Past Satiric Movie Depictions of Dictators
According to rumor, Adolf Hitler supposedly liked the satiric portrayal done by Charlie Chaplin in “The Great Dictator.” However, apparently Chaplin didn’t get word on what Hitler thought of it, even if Chaplin was told the dictator had screened it in Germany. You have to wonder how devastating it must have been to learn that the most nefarious dictator in world history ended up loving your performance when it was intended as devastating satire.
It just goes to show how naïve even dictators were to satire in those days. Also, Chaplin seemed to be miles ahead on satirically lampooning an international leader before anyone else dared. This isn’t to say that Hitler wasn’t parodied to the hilt here in America once World War II was underway. One of the greatest was from Disney and the Donald Duck short “Der Fuehrer’s Face” that also prompted a catchy song to complement it.

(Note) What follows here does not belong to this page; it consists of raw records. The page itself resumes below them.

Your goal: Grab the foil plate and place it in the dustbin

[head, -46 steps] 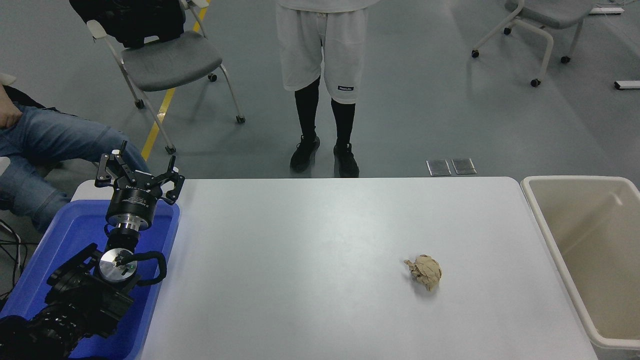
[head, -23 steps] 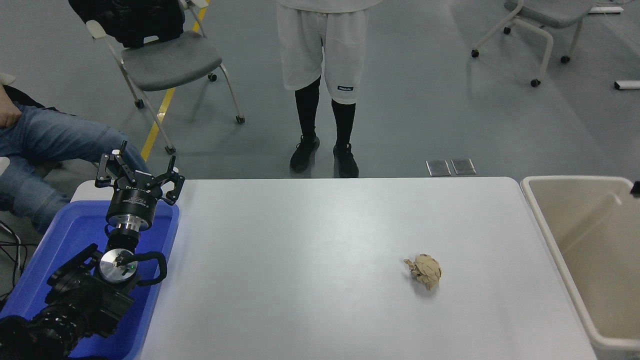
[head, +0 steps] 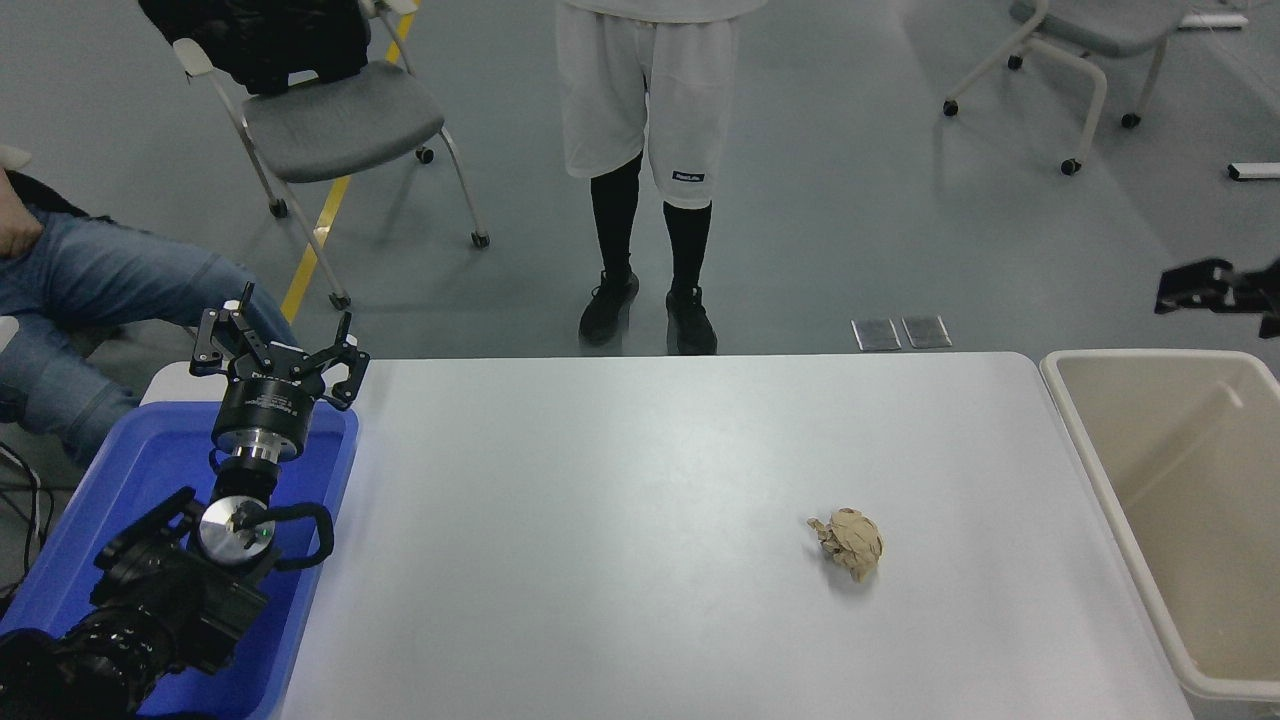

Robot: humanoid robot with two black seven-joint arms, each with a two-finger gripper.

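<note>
The foil plate is out of view. The beige dustbin (head: 1160, 420) stands off the table's right end, and the part of its inside that shows holds nothing. My right gripper (head: 1212, 285) pokes in from the right edge, black, above and beyond the dustbin's far rim; too little of it shows to read its state. My left gripper (head: 275, 340) is parked at the lower left over a blue tub, open, its fingers spread with nothing between them.
A crumpled brown paper ball (head: 850, 543) lies on the white table (head: 620, 520) right of centre. The blue tub (head: 130, 480) sits at the table's left end. A person stands at the far side, another sits at the left, and chairs stand behind.
My right gripper has come into view at the right edge, rising and reaching left above the dustbin's far rim. The left arm and the paper ball have not moved.
</note>
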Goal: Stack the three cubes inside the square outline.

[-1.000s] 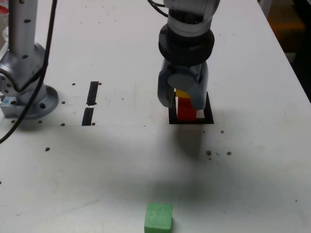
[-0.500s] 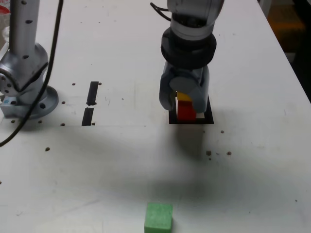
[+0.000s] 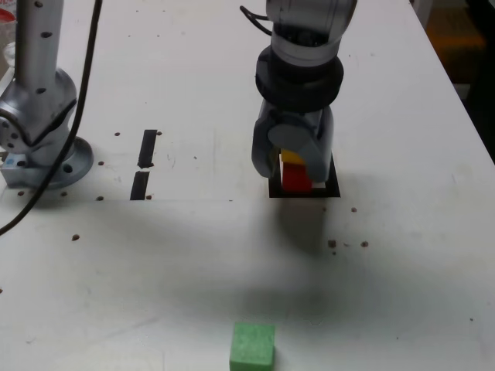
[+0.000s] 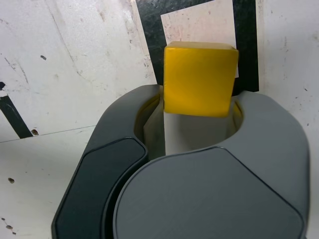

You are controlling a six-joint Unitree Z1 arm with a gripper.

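Note:
The red cube (image 3: 295, 178) stands inside the square outline (image 3: 334, 189), whose black tape (image 4: 149, 30) also shows in the wrist view. The yellow cube (image 3: 291, 157) sits on top of the red one and fills the space between my jaws (image 4: 199, 77). My gripper (image 3: 292, 162) points straight down over this stack, its fingertips close on either side of the yellow cube (image 4: 198, 99). Whether they still press on it does not show. The green cube (image 3: 252, 345) lies alone near the table's front edge, far from the gripper.
A grey metal post on a round base (image 3: 39, 139) stands at the exterior view's left, with a black cable hanging past it. Two short black tape strips (image 3: 148, 148) (image 3: 140, 185) lie between the post and the outline. The table's edge runs along the exterior view's right.
The gripper sank slightly with the yellow cube onto the red one. Its jaws look a touch wider than half a second ago. The green cube has not moved.

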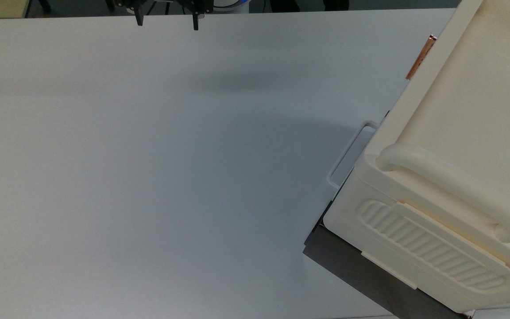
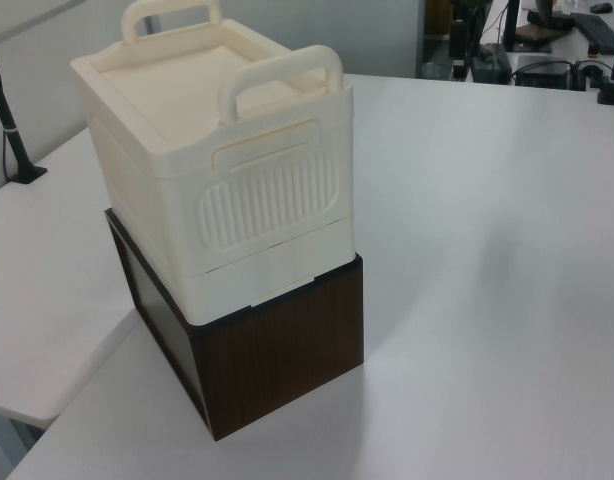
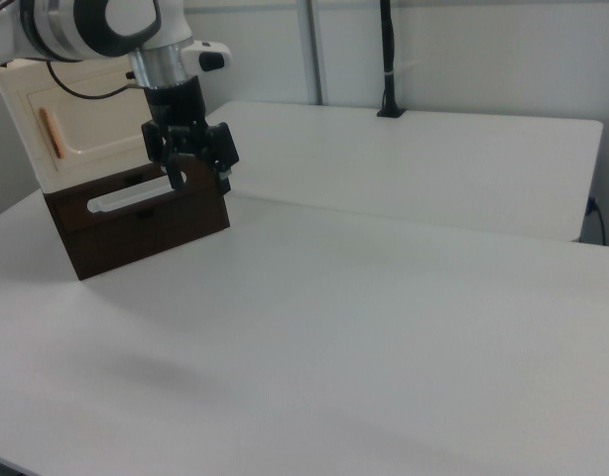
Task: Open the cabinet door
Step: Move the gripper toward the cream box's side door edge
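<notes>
Cream plastic cabinet door [image 3: 81, 124] sits shut at the right view's far left, its copper handle [image 3: 51, 133] untouched; the gripper [image 3: 196, 177] hangs above the bench [image 3: 384, 297] with fingers spread wide, holding nothing; reaching, grasping and pulling all remain.

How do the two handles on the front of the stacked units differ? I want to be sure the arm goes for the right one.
The small copper-orange bar handle stands upright on the cream cabinet door; the white wire loop handle lies level across the dark brown box below. The copper one is short and solid; the white one is long and an open loop. Both face the same side. The gripper hangs with its fingers open.
</notes>
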Motion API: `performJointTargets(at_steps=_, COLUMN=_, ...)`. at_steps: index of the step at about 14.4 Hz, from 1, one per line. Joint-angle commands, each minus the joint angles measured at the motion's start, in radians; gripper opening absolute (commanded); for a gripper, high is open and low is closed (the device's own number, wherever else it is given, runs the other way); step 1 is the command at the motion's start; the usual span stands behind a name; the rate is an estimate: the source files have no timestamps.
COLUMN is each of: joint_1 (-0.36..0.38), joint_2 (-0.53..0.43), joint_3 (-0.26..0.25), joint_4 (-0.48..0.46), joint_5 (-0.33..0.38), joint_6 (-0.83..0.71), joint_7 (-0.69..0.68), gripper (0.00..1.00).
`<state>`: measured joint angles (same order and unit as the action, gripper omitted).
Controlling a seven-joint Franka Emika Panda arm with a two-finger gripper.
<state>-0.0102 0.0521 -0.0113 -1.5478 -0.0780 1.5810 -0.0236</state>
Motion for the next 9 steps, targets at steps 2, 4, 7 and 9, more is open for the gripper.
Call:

Since then, movies have moved on to depicting fictional dictators in the mold of Hitler, or at least ones that fit the mold of ones seen in South America or Asia. Almost every international espionage thriller has increasingly played up those stereotypes, including depictions that look hilarious today. That’s because Mike Myers’ Dr. Evil usurped the James Bond evil dictator persona to a point where no serious movie about a fictional dictator could ever be done again.
But as we head into dark satire about dictators and those who promote terror, are the people overseas on the same wavelength as we are, or are they as offended as the real dictators are?
Understanding Satire in North Korea and Beyond
When the movie “Team America: World Police” came out in 2004, the depiction of Kim Jong-Il as a charming marionette figure was perhaps the closest anyone’s come recently to doing what Chaplin did in “The Great Dictator.” This depiction never had any response from Kim Jong-Il, though rumors circulated then he had a great sense of humor and love for American movies. You can’t be overly offended by a good-natured marionette figure of yourself, even if it was tearing him down to size for those more astute.
The people in North Korea who happened to see “Team America: World Police” might have found it hilarious. It’s still a mystery how well satire goes over in countries still overrun with dictators and whether they’ve developed enough of a sophisticated sense of humor to get it all. We almost have to imagine they do, and a lot of it is probably smuggled in as much as prurient content here in America used to be decades ago.
We also have to wonder if Kim Jong-Un finds the concept of “The Interview” funny behind the scenes, and the “act of war” declaration over the film is more of a public front to give us a think about what we’re doing. It’s a little surreal to think of Seth Rogen and James Franco being the impetus behind starting a war with North Korea. Then again, we probably underestimate how much movies are shaping the view of us in other countries.
If Europe understands where we’re going, the countries still under totalitarian rule have to laugh behind closed doors and not publicly. And as with most dictators, they probably cackle at our satiric takes one minute, then turn deadly serious about it the next. It’s almost as if satire has finally gone over the line into reality.